Respeto (Philippines, 2017) [NYAFF 2018]

Treb Montreras II’s debut feature-length film Respeto looks into the Fliptop Rap Battle, which comprises a large part of contemporary Filipino hiphop subculture in the urban streets of the Philippines. Deploying an immersive and participatory aesthetics in the opening scene, the film immediately draws us into the raw and confined space of the Fliptop Battle. It looks straight into its world, without any introductory shots. Yet, for the Filipino viewer, Montrera’s urban jungle is not new. We have already seen these images in numerous Philippine independent films that visually explores the network of houses in an informal settlers’ area to seedy girly bars to spaces of illicit drug trade, all of which show the lubricated underground libidinal economy of the Filipino lumpenproletariats.

The film follows the coming-of-age story of Hendrix (Abra), an aspiring Fliptop rapper, who deals with his dysfunctional family and neighbourhood on a daily basis. Together with his friends Betchai (Chai Fonancier) and Payaso (Yves Bagadiong), his ultimate goal is to win the Fliptop battle ‘Bersus’ and beat his rival Breezy G (Loonie). While pursuing this dream, he is also entrenched in the underground drug trade business ran by his sister Connie (Thea Yrastorza) and brother-in-law Mando (Brian Arda). When Hendrix lost his brother-in-law’s drug money in his first attempt to win the Fliptop rap battle, he and his friends decided to loot the second-hand book shop of Doc, an old man who has been living on his own for a long time. Hendrix and his friends were caught. To pay for their dues, the law-enforcers compelled them to repair the damages they made in Doc’s bookshop. This incidence led to an unruly but life-changing relationship between Doc and Hendrix, where Doc played as Hendrix’s alter-father.

In the opening scenes, the handheld camera work reissues a strikingly familiar approach to digital cinema cinematography in the Philippines.
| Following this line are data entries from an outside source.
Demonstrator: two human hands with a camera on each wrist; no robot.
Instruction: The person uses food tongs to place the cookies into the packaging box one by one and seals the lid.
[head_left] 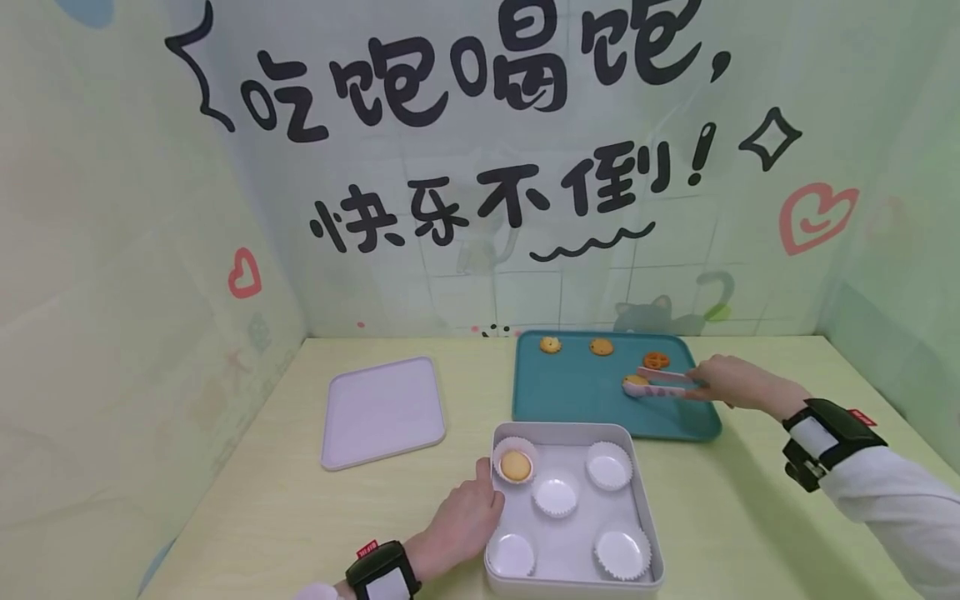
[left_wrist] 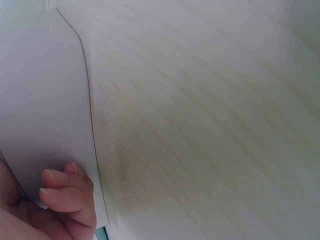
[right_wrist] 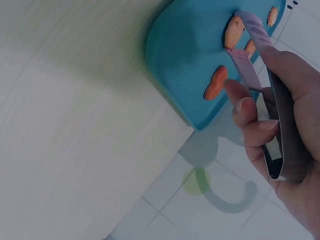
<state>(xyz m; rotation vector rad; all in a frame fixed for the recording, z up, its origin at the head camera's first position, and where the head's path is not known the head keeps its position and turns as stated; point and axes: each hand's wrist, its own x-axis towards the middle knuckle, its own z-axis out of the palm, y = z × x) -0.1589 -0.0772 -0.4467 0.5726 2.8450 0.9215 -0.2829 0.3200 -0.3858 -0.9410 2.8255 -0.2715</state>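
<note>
My right hand (head_left: 738,385) holds a pair of tongs (right_wrist: 284,120) with pink tips and a metal body. Between the tips, low over the teal tray (head_left: 570,392), is a round cookie (right_wrist: 234,32). A pretzel (head_left: 656,360) lies just behind it on the tray, with two more cookies (head_left: 602,347) along the back. My left hand (head_left: 463,518) grips the left wall of a white box (head_left: 648,533), fingers curled in the left wrist view. Several white paper cups (head_left: 555,497) stand in the box; the back left cup contains a cookie (head_left: 515,466).
A pale lilac tray (head_left: 384,412) lies on the wooden table (head_left: 262,508) at the left. The back wall (head_left: 450,292) carries large black lettering and stands right behind the teal tray. Side walls (head_left: 900,358) bound the table left and right.
</note>
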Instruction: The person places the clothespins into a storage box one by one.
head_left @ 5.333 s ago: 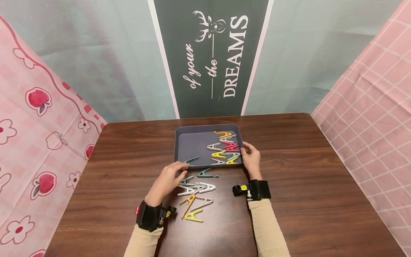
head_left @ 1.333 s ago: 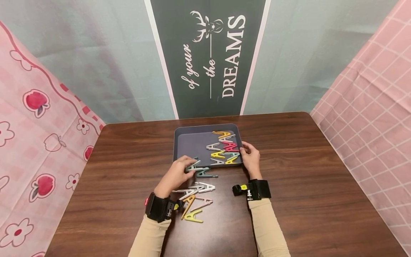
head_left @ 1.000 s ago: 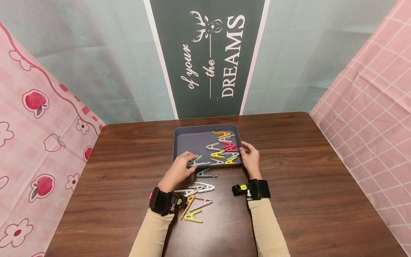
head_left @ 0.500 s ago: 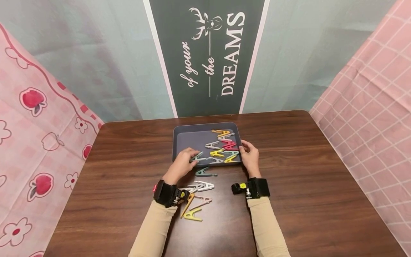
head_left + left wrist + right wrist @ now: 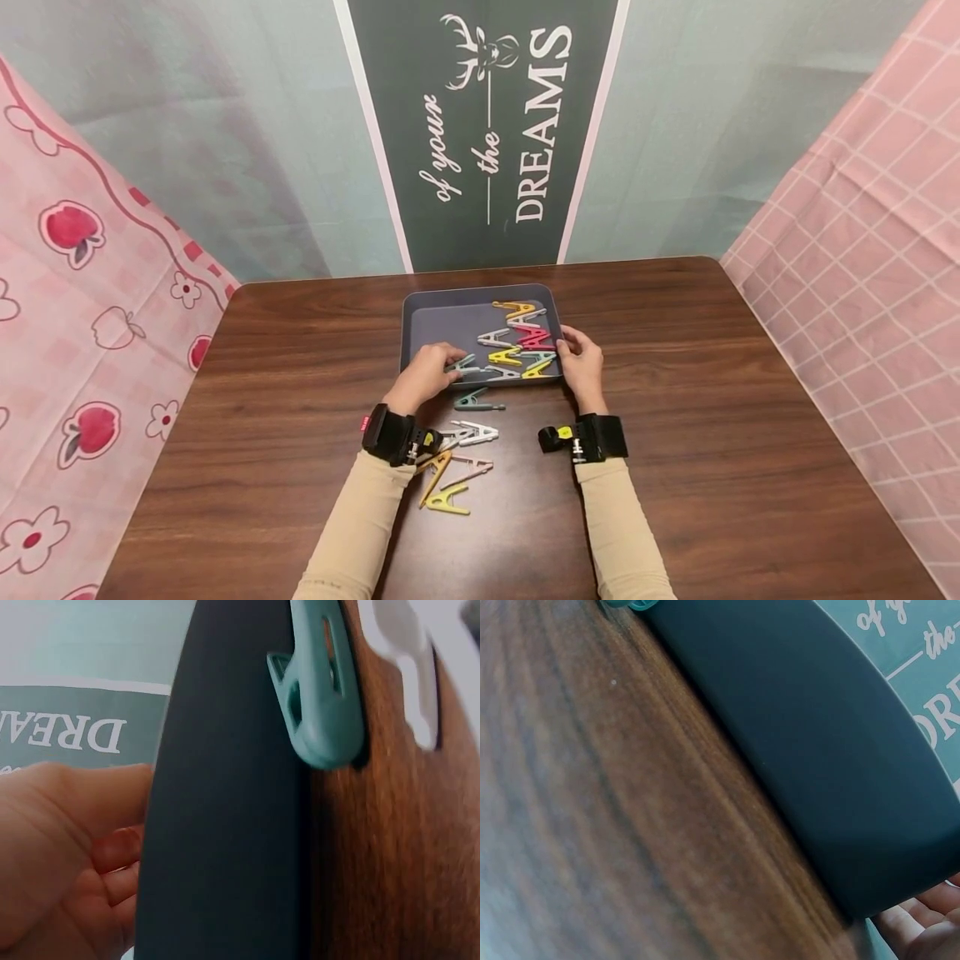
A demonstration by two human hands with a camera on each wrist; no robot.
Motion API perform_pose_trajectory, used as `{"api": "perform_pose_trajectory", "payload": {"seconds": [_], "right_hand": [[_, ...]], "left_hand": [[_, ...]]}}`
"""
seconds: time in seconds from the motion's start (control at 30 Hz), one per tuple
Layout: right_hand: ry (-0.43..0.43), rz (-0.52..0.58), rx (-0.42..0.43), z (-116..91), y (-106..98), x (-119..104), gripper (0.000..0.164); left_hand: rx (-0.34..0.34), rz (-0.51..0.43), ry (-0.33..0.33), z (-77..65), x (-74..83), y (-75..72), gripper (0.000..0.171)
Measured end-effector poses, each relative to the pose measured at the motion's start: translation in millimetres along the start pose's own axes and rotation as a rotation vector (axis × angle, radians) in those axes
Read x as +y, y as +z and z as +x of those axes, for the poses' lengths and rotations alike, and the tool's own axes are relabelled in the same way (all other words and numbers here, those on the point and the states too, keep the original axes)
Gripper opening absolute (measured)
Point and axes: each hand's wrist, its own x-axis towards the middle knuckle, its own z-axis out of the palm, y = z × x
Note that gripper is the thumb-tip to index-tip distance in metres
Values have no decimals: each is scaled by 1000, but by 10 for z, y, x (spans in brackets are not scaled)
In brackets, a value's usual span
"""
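Observation:
My left hand (image 5: 429,375) reaches over the near wall of a dark grey tray (image 5: 442,321), pinching a pale green clothespin (image 5: 467,367) low at the tray's near left. In the left wrist view the tray wall hides the fingertips and that clothespin. My right hand (image 5: 584,367) grips the tray's right side near its front corner. Inside, at the right, lie several clothespins, among them red ones (image 5: 534,337), a yellow one (image 5: 505,357) and a grey one (image 5: 492,337). Just outside the near wall, a dark green clothespin (image 5: 478,402) lies on the table.
Nearer on the wooden table (image 5: 735,433) lie more clothespins: a white one (image 5: 477,432), an orange one (image 5: 435,477), a pink one (image 5: 470,469) and a yellow-green one (image 5: 447,501). The left wrist camera (image 5: 425,443) hangs over part of this pile. A printed curtain (image 5: 487,242) stands behind.
My left hand has brought the pale green clothespin from the table over the near wall and lowered it into the tray, moving right. The right hand keeps its grip on the tray.

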Motion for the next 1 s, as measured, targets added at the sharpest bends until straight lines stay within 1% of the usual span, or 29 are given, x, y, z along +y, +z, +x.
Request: {"api": "perform_pose_trajectory", "payload": {"seconds": [0.23,0.43,0.57,0.8,0.9,1.0], "right_hand": [[19,-8,-8,6,1,-12,30],[20,-30,-4,2,5,12,31],[15,-29,-1,-8,5,21,31],[2,-29,2,-8,4,20,31],[2,-28,0,-16,3,10,31],[11,-18,1,-27,-1,1,32]], "left_hand": [[-17,15,-3,48,-18,6,29],[-52,37,-44,54,22,1,28],[-60,38,-47,50,38,10,27],[-44,20,-38,33,40,10,24],[-36,32,-19,19,30,14,24],[-12,41,15,-1,20,15,23]]}}
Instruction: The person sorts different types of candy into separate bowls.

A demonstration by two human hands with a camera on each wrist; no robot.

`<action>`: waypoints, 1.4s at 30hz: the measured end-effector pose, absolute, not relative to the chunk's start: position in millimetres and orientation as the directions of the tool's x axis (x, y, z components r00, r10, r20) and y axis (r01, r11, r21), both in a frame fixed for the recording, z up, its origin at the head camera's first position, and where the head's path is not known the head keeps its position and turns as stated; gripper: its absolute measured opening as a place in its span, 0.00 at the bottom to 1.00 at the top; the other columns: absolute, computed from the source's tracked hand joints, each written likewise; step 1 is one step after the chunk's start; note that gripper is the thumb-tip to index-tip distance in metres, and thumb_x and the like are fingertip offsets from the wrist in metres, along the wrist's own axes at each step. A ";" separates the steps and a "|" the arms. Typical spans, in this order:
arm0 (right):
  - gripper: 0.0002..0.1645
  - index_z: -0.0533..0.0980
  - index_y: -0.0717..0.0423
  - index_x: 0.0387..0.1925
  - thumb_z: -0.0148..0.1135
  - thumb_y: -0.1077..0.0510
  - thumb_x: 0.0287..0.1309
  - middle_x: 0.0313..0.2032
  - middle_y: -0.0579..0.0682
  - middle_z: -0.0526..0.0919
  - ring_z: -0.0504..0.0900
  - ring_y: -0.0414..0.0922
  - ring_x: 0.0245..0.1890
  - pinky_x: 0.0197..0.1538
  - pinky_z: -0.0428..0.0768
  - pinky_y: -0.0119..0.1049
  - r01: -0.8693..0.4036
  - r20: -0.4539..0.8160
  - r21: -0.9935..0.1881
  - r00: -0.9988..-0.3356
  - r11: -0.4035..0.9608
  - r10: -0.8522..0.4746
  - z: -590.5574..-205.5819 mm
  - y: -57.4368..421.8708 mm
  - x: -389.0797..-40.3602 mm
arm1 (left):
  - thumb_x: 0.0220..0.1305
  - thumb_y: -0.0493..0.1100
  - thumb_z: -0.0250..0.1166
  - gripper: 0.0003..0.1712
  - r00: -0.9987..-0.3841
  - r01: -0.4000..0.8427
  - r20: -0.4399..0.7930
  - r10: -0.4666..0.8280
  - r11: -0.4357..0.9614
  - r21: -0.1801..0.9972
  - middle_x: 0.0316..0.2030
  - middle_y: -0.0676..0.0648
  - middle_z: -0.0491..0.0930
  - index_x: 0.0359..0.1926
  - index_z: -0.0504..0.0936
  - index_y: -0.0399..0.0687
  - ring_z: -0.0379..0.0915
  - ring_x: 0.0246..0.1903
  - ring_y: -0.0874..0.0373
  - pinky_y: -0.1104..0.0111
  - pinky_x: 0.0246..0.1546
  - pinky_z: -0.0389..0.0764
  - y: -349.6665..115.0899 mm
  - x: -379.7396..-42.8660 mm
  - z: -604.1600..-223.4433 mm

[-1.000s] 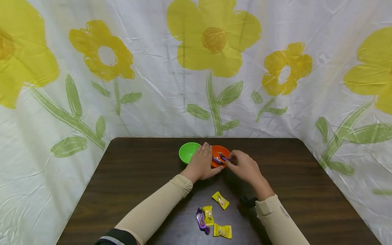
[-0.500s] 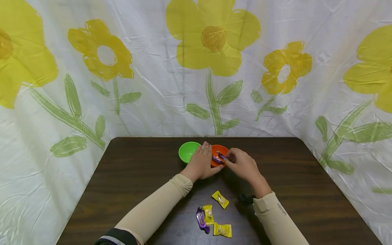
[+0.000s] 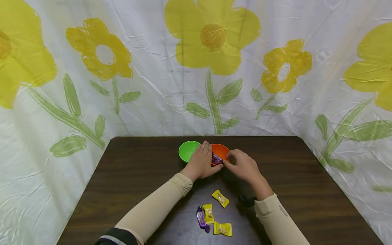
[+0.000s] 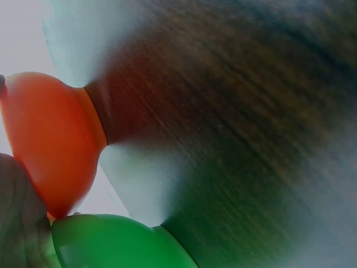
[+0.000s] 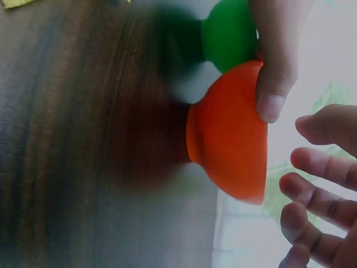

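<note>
My left hand (image 3: 200,161) rests where a green bowl (image 3: 186,152) and an orange bowl (image 3: 222,149) meet, fingers straight. Its thumb touches the orange bowl's near rim, as the right wrist view also shows. Purple wrapped candies (image 3: 217,159) lie inside the orange bowl, partly hidden by that hand. At the orange bowl's right rim is my right hand (image 3: 244,165). In the right wrist view its fingers (image 5: 321,195) hang loosely curled, apart, with nothing between them.
Nearer on the dark wooden table (image 3: 131,170) lie a purple candy (image 3: 201,218) and three yellow ones: one farther off (image 3: 220,198), one beside the purple (image 3: 208,213), one nearest (image 3: 222,229). Behind the table hangs a flowered white curtain (image 3: 153,112).
The purple candy that my right hand pinched over the orange bowl now lies in it beside another. The right hand has let go; the left hand has stayed in place.
</note>
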State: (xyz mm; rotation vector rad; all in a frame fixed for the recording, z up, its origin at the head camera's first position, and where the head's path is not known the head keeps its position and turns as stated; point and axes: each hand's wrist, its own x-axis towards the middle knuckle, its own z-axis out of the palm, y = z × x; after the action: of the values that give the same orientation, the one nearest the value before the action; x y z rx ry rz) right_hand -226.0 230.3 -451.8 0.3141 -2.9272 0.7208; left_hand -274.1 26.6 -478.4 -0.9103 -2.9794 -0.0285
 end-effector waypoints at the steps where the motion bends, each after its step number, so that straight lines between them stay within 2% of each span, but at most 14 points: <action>1: 0.12 0.85 0.49 0.42 0.73 0.47 0.66 0.42 0.47 0.86 0.85 0.47 0.40 0.42 0.86 0.49 -0.229 0.155 -0.449 -0.972 0.864 -0.177 -451.5 230.4 -224.2 | 0.75 0.79 0.41 0.60 -0.829 0.559 0.031 0.558 0.829 0.013 0.82 0.34 0.56 0.83 0.54 0.32 0.47 0.85 0.42 0.53 0.85 0.50 26.4 -273.9 -478.4; 5: 0.11 0.85 0.49 0.42 0.73 0.47 0.66 0.42 0.47 0.86 0.86 0.47 0.41 0.43 0.87 0.48 -0.250 0.163 -0.451 -0.967 0.857 -0.196 -452.5 229.9 -216.8 | 0.75 0.79 0.41 0.60 -0.829 0.559 0.030 0.558 0.829 0.021 0.82 0.34 0.56 0.83 0.54 0.32 0.46 0.85 0.42 0.53 0.85 0.49 25.8 -273.6 -479.0; 13: 0.07 0.85 0.45 0.37 0.74 0.49 0.65 0.39 0.43 0.85 0.84 0.41 0.36 0.37 0.84 0.40 -0.304 0.224 -0.444 -0.948 0.843 -0.225 -459.6 225.1 -201.4 | 0.75 0.78 0.44 0.60 -0.825 0.564 0.038 0.563 0.825 0.018 0.82 0.33 0.57 0.82 0.55 0.31 0.48 0.84 0.41 0.53 0.85 0.52 25.7 -272.7 -482.0; 18: 0.05 0.86 0.43 0.38 0.75 0.50 0.64 0.39 0.40 0.85 0.84 0.39 0.35 0.37 0.85 0.40 -0.341 0.264 -0.431 -0.933 0.835 -0.244 -459.4 219.9 -189.4 | 0.75 0.78 0.44 0.60 -0.830 0.558 0.027 0.558 0.829 0.026 0.82 0.33 0.56 0.83 0.54 0.31 0.47 0.84 0.41 0.53 0.85 0.50 25.7 -272.1 -480.0; 21: 0.05 0.86 0.41 0.38 0.75 0.49 0.63 0.39 0.38 0.85 0.81 0.37 0.33 0.36 0.83 0.35 -0.363 0.271 -0.419 -0.925 0.832 -0.267 -459.3 216.6 -181.9 | 0.75 0.79 0.42 0.60 -0.833 0.553 0.008 0.553 0.833 0.027 0.83 0.34 0.54 0.83 0.52 0.32 0.44 0.85 0.42 0.53 0.85 0.49 25.7 -272.2 -478.8; 26: 0.05 0.84 0.38 0.36 0.75 0.49 0.63 0.37 0.36 0.84 0.79 0.36 0.30 0.33 0.79 0.30 -0.397 0.265 -0.419 -0.914 0.816 -0.309 -460.2 210.6 -169.5 | 0.75 0.80 0.41 0.61 -0.834 0.550 -0.011 0.551 0.834 0.029 0.83 0.34 0.52 0.84 0.50 0.33 0.42 0.85 0.42 0.53 0.85 0.47 26.2 -274.1 -480.2; 34: 0.06 0.84 0.39 0.36 0.76 0.47 0.62 0.36 0.36 0.84 0.81 0.35 0.31 0.34 0.81 0.30 -0.467 0.253 -0.381 -0.883 0.798 -0.396 -463.9 198.7 -151.8 | 0.75 0.80 0.42 0.60 -0.836 0.548 0.005 0.548 0.835 0.049 0.83 0.34 0.53 0.84 0.52 0.34 0.43 0.85 0.43 0.53 0.85 0.48 25.5 -272.9 -478.3; 42: 0.11 0.83 0.41 0.32 0.75 0.42 0.62 0.28 0.37 0.81 0.70 0.28 0.24 0.27 0.72 0.27 -0.498 0.151 -0.347 -0.866 0.795 -0.477 -462.4 183.5 -134.7 | 0.75 0.80 0.40 0.60 -0.828 0.560 0.004 0.560 0.827 0.047 0.83 0.34 0.53 0.84 0.52 0.34 0.43 0.85 0.42 0.53 0.85 0.47 24.5 -273.1 -476.0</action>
State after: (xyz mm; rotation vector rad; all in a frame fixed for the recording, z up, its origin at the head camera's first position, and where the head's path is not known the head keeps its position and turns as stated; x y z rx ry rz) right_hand -134.7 183.5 -462.4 0.7949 -2.9234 0.5888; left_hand -273.1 24.5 -476.0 -0.9234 -3.0128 -0.0725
We have seen this in the films of Brillante Mendoza, a cinematographic tradition in Philippine independent scene marked a gritty aesthetic of social realism and mobile camera deployed in long take sequences. In the same film, we also see a type of mannerism typical of conventional filmmaking that involves steady framing, staging and shot/reverse shot. It shows that the film is working on some kind of rhythm, juxtaposing the slow pace of everything life and the sense of urgency of the urban life.

One can see that the film is keen on expressing spatiality through its mise-en-scene. It grounds its world, like any digital Philippine independent film, through a generous and purposeful use of long take. In one of the key scenes, Doc (Dindo Dela Paz) is narrating his own tragedy. Doc stares into the camera as if in a double talk with both the audience and Hendrix. Doc’s figura, at this point, becomes proto-historical. He dallies between his simple-minded character and his figuration as a historical entity from the Martial Era descending upon us, presenting the harsh facts of that era we must not forget.

It is also noticeable that the film has no attempt to construct a traditional family. The relationship between Hendrix and his sister Connie is conflicted due to the predominant presence of Mando, his sister’s lover, who runs the family household being the only family figure who can provide daily sustenance via drug trade. Hendrix, as the youngest family member, is alienated from Mando’s incapacity to connect with Hendrix beyond being his drug courier. Their relationship is nil and dysfunctional, which bring us to the film’s attempt to craft Doc as a father figure.

In one instance, Doc caught Hendrix stealing money from him to fund his next entry into the Fliptop Rap Battle competition. This led Doc to confront Hendrix not only for stealing his money but also for stealing his poetry. This eventually added a new dimension to their relationship. Though unrelated by blood and only connected by chance, Hendrix and Doc forge a master-apprentice relationship. Doc offered to teach Hendrix the importance of establishing his own voice as a rap artist-as-poet. The film slowly banks on this narrative track. Hendrix, truly motivated to win the Fliptop battle, has redeemed his composure with a renewed sense of hope. However, a sudden turn of events led the film to a harrowing conclusion: that, in this time and place in Philippines society, one cannot escape the clutches of poverty.

Like the harrowing ending of Lino Brocka’s Manila in the Claws of Light (1975), Respeto’s method of showing indignation to the injustices committed by lumpenized class suggest that it cannot be shown by verbalizing a protest, but through a perplexed act of violence. This is more or less the film’s way of trying to reach an ethical formulation that fascism in the Philippines can only be addressed through a personal attack, an act of revenge. This personalized view of violence is rather vague and weak, leading the film into a rabbit hole of moral ambiguity, unable to engage dialectically with the on-going class war of Philippine society. Until the end, Respeto’s critical viewpoint of Philippine society, like countless works in Philippine Independent cinema, remains unclear and dull.

Respeto is showing on July 14 at the New York Asian Film Festival.